- _EXERCISE PROMPT_: Write out again, exactly, the lines of the listing below from the first one through the one that contains "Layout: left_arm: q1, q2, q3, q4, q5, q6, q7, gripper", and no other lines.
· · ·
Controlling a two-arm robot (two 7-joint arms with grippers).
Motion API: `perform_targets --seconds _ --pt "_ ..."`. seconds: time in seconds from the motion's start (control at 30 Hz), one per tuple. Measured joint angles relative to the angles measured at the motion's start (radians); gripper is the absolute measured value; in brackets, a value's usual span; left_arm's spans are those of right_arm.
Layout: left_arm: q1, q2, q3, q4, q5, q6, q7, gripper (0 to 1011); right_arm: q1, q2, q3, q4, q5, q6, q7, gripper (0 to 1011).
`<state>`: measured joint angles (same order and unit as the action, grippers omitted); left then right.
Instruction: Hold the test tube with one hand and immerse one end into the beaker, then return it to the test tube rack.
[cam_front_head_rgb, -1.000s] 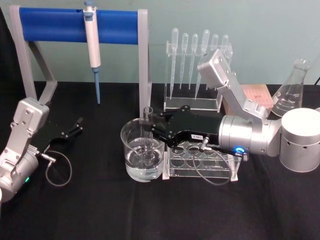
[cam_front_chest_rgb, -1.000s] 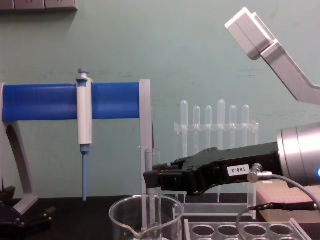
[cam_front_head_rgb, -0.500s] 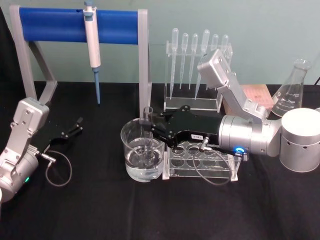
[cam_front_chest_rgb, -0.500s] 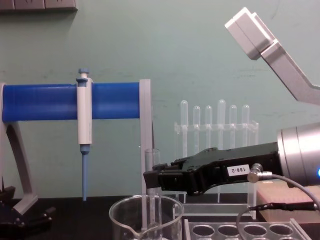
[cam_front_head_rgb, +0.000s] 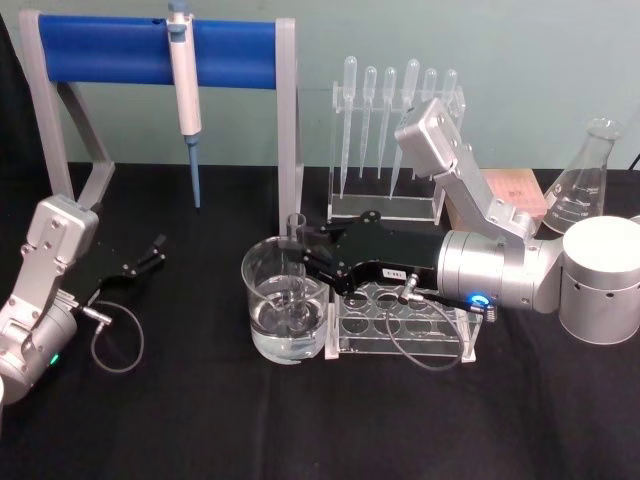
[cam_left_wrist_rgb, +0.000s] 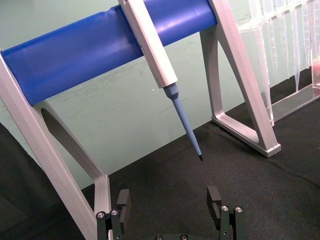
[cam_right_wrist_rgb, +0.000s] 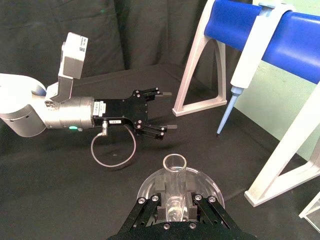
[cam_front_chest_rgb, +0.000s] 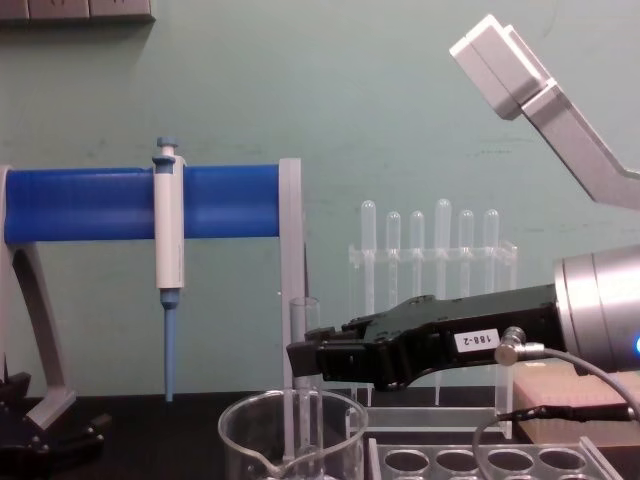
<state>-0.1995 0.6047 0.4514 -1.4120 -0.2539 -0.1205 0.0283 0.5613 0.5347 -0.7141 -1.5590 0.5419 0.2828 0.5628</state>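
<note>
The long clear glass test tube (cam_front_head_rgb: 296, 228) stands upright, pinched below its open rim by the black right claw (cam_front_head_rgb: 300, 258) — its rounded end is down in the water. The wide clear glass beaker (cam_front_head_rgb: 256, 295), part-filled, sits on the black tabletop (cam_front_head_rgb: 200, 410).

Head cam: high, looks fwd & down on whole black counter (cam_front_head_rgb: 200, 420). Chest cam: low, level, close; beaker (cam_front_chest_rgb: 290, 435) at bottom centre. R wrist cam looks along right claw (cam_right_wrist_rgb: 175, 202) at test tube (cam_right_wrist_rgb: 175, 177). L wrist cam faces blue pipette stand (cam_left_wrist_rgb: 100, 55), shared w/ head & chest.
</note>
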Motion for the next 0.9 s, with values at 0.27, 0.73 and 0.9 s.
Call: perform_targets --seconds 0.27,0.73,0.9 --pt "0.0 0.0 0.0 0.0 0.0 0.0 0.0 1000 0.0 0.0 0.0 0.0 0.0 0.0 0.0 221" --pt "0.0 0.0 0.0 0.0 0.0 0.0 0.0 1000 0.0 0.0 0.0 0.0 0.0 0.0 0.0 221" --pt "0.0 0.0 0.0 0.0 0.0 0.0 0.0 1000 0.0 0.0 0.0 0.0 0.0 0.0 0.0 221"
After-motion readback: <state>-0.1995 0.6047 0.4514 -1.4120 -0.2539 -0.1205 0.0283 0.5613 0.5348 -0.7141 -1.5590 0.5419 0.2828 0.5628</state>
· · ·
- _EXERCISE RESULT_:
Controlling a two-arm robot (two 7-joint arms with grippers).
Motion API: `perform_targets --seconds _ --pt "_ ..."`. seconds: time in seconds from the motion's start (control at 30 Hz), one per tuple. Measured joint angles relative to the angles measured at the motion's start (radians); gripper is the absolute measured value; in brackets, a value's usual span; left_arm's spans are those of right_arm.
Layout: left_arm: q1, q2, q3, q4, q5, q6, q7, gripper (0 to 1011); right_arm: q1, q2, q3, q4, q5, q6, q7, gripper (0 to 1011).

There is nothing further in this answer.